**What is being asked:** Full transcription, minus images: write out the listing below exactly as it appears.

══════════════════════════════

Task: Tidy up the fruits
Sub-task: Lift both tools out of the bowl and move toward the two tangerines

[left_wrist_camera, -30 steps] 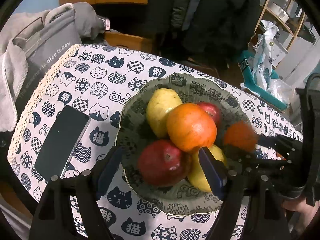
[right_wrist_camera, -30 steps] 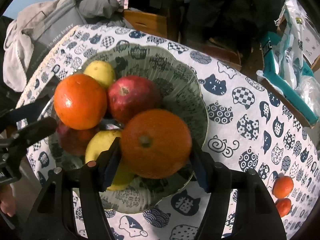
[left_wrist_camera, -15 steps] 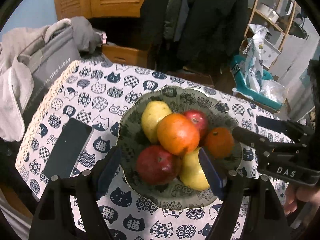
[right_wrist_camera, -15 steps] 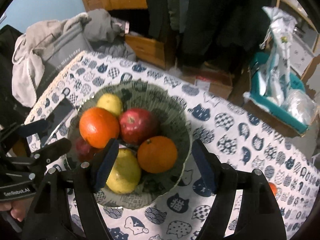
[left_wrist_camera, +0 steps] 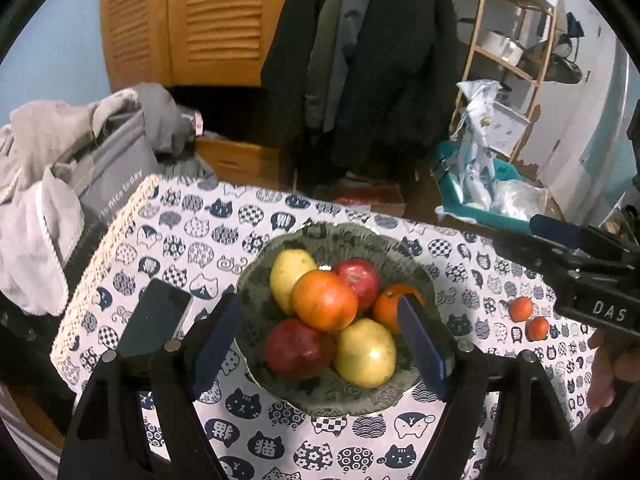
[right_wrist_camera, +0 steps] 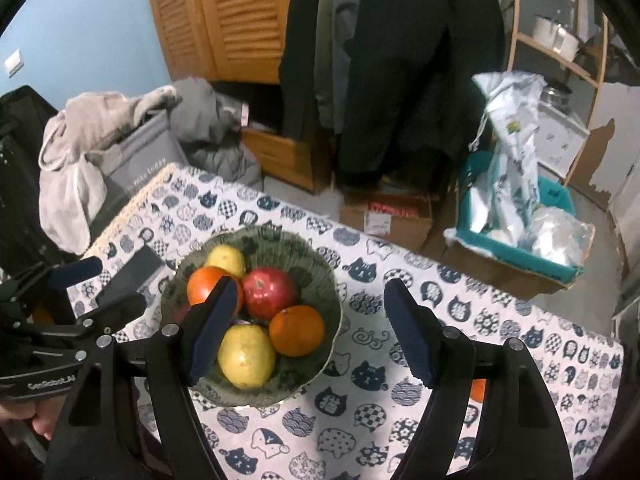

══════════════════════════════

**Exercise output:**
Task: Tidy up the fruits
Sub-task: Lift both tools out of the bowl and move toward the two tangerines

[left_wrist_camera, -30 steps] 
[right_wrist_camera, -30 steps] 
[left_wrist_camera, -15 steps] 
[right_wrist_camera, -15 steps] 
[left_wrist_camera, +0 steps] 
[right_wrist_camera, +0 steps] 

Nothing else remains to be done for this exercise.